Daniel Pianko, Co-Founder and Managing Director of University Ventures, discusses the chasm between Higher Education and employers, competency-based hiring and advancing the student experience.
Learn more in this episode of the Knowledge Leaders Podcast, hosted by Todd Hand.
Listen to the Full Podcast Here
Podcast Transcript Excerpt
Todd Hand: Is the higher education sector embracing these innovations?
Daniel Pianko: So I think that’s one of the most interesting questions that we’re going to grapple with in about 30 years. I think if you talk to the average…a lot of people are doing a lot of things.
And you’ve got to understand about “the university.” The university is one of the oldest institutions in modern society. Besides the Catholic Church, university in which the first university in the western world was founded in 1088.
The university is one of the oldest institutions we have as a society and it has changed relatively little and has a huge amount of societal currency. The way people were taught for a thousand years has barely evolved or barely changed. So by that logic, the rate of change is accelerating dramatically.
Conversely, you know, if you look at this relative to almost any other industry faced with disruption, it’s not moving all that quickly. And I think what we’re looking at is, actually, a lot of traditional colleges becoming the disruptors.
I think Western Governors, Southern New Hampshire, ASU–these schools that are driving massive online scale in a nonprofit setting–are going to set the table, set the agenda that everybody else has to catch up to.
And so I think those institutions are actually going to drive substantial change. As you see the rich get richer, the hollowing out of the middle. The retail landscape, the banking landscape…there are four major banks left. And then they’re a bunch of small guys and nobody in the middle.
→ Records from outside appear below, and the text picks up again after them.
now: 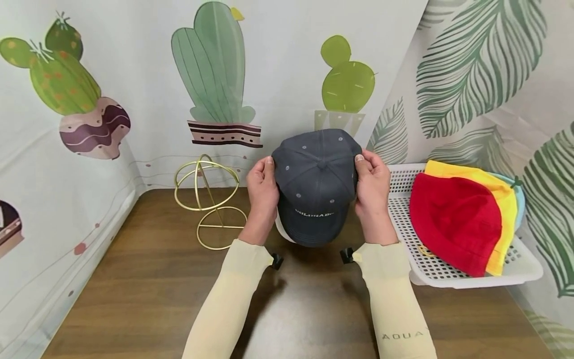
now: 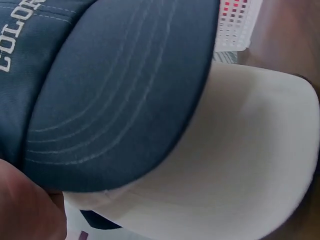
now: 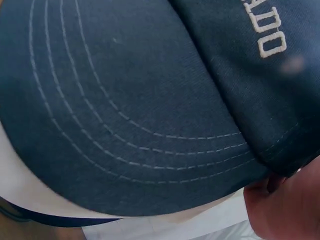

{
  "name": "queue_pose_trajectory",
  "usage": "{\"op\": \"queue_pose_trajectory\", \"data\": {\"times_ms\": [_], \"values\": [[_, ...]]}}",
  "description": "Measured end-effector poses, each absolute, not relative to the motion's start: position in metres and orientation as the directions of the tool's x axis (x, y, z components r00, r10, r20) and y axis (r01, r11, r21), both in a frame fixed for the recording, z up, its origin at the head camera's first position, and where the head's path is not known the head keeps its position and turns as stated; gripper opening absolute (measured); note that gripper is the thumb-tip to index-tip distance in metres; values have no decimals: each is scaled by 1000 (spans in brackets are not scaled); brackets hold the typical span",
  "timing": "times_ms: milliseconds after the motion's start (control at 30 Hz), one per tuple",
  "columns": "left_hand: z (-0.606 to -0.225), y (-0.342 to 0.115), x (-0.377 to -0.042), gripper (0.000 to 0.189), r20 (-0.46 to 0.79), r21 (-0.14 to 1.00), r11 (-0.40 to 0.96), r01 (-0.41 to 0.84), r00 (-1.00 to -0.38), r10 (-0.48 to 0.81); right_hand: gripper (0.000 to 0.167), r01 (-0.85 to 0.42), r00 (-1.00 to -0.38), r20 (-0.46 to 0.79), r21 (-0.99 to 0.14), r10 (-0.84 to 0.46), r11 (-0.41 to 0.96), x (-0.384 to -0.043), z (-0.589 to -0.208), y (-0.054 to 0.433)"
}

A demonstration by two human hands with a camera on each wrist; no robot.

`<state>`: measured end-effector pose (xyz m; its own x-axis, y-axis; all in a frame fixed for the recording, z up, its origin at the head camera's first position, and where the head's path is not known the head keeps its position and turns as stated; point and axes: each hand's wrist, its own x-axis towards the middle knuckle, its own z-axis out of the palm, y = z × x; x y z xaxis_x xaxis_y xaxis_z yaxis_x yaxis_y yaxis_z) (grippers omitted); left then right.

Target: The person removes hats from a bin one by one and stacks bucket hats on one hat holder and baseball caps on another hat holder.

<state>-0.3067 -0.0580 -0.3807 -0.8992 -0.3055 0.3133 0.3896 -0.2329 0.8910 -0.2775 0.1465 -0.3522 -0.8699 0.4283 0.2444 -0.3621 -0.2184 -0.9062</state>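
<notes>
A dark navy baseball cap [image 1: 320,174] with pale lettering is held between both hands, its crown up and brim toward me. My left hand [image 1: 263,192] pinches its left edge, thumb on top. On the opposite edge, my right hand [image 1: 373,192] does the same, fingers mostly hidden under the fabric. Beneath the navy brim [image 2: 125,95] a second, cream-white brim [image 2: 240,150] sticks out in the left wrist view. The right wrist view shows that cream brim [image 3: 22,180] too, with a dark blue edge [image 3: 70,220] below it. The crown of the lower cap is hidden.
To the left stands a gold wire stand [image 1: 206,204] with round hoops. A white perforated basket [image 1: 475,281] on the right holds a red bucket hat [image 1: 457,219], a yellow one [image 1: 508,229] and a light blue piece [image 1: 520,199]. Cactus-print cloth [image 1: 152,99] hangs behind the wooden table [image 1: 148,299].
</notes>
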Motion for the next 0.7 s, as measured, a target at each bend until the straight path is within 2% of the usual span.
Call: {"op": "queue_pose_trajectory", "data": {"times_ms": [167,300,567,700], "values": [[-390,-60,-311,31,289,925,-158,344,-911,-295,23,-285,-862,177,-944,475,-166,-283,-358,147],[-393,-61,-312,30,267,947,-94,307,-916,-298,16,-220,-851,131,-968,508,-119,-288,-365,148],[-396,-63,-313,32,238,965,-34,259,-927,-291,28,-126,-852,64,-988,519,-86,-293,-376,150],[-397,-64,-316,32,234,968,-25,250,-931,-280,26,-102,-845,46,-992,533,-76,-297,-378,151]]}}
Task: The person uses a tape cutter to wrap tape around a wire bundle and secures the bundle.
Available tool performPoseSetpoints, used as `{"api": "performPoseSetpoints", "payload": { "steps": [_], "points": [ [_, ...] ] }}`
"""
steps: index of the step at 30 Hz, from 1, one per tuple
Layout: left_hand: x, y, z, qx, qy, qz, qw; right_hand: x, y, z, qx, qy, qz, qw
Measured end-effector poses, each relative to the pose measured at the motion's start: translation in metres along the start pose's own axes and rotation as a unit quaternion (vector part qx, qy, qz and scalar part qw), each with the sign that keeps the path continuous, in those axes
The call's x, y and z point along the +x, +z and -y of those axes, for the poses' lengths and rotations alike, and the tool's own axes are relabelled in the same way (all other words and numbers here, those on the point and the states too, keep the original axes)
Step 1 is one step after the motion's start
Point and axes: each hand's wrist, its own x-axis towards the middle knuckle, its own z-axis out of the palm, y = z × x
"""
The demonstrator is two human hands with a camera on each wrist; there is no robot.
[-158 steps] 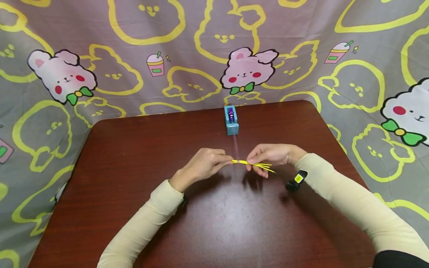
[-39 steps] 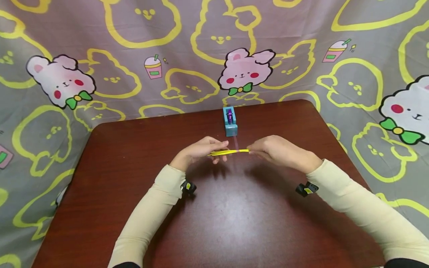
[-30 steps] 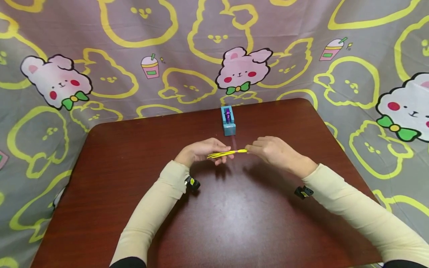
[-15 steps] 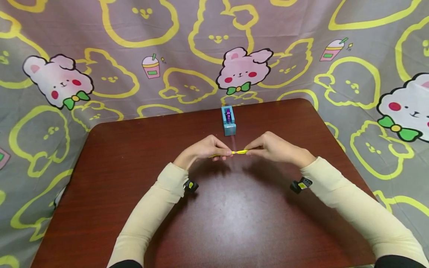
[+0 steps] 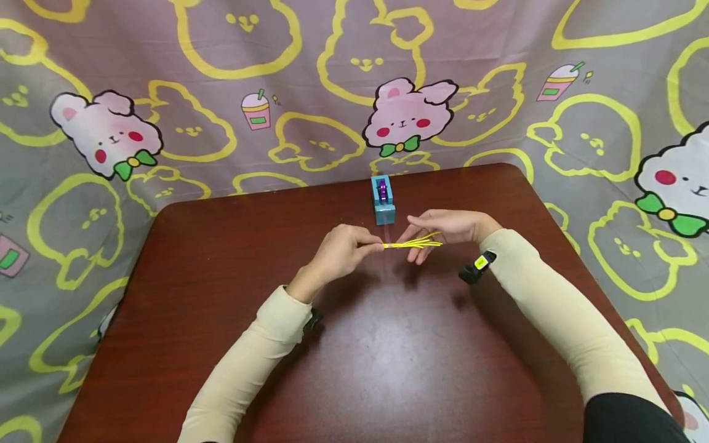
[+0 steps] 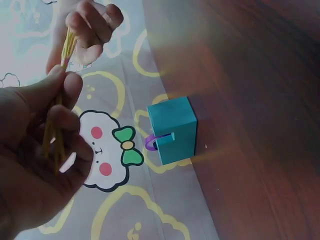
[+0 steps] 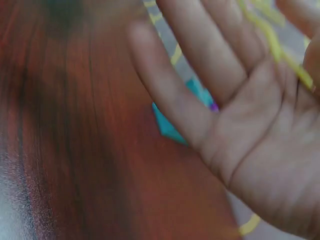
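Note:
A bundle of thin yellow wires [image 5: 413,244] is held up over the table, its loose ends fanned out to the right. My left hand [image 5: 342,253] pinches it between thumb and fingers; in the left wrist view more wire strands [image 6: 59,135] run down across the palm. A clear tape strip [image 5: 387,232] runs from the blue tape dispenser [image 5: 383,208] to the bundle, meeting it just beside the left fingertips. My right hand [image 5: 450,226] has its fingers extended around the fanned ends. In the right wrist view its palm [image 7: 265,130] faces the camera, blurred yellow strands crossing near the index finger.
The tape dispenser, with a purple roll [image 5: 382,189] in it, stands near the back of the brown wooden table [image 5: 249,215]. A patterned cloth [image 5: 316,92] hangs close behind the table and along its sides.
Half a second ago my right hand pinched the bundle's right end; now it has let go and its fingers are spread. The fanned ends, earlier at the left hand, now show on the right.

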Motion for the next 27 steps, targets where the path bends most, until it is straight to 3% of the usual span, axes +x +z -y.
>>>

Retail is same way. You’ve got Walmart, you’ve got Target, you’ve got Costco, you’ve got Amazon now, and then you’ve got very few mid-size retailers and a bunch of small mom-and-pop shops or people who open a storefront. So you’re seeing the hollowing out of this great middle, and that’s going to start happening to universities, too. And as that starts to happen, you’re going to see institutions starting to realize they have to change.
They either have to consolidate, get larger, get specialized, partner with these innovative organizations in order to be successful.
So is the rate of change fast or slow?
Certainly in the context of the glacier pace of the last thousand years, it is very fast change, but relative to sort of the newspaper media industry circa 2000, the change is relatively slow.
Todd Hand: What’s currently happening today in the for-profit, higher education sector?
Daniel Pianko: I think for-profit, higher-education has, if not received its death knell, certainly been dealt something akin to a mortal blow.
I think that the recent closure of Virginia College last week–even under a Trumpian regulatory regime–indicates that the for-profit college world that created this industry in the late 90’s 2000’s, if not gone, barely a shadow of itself.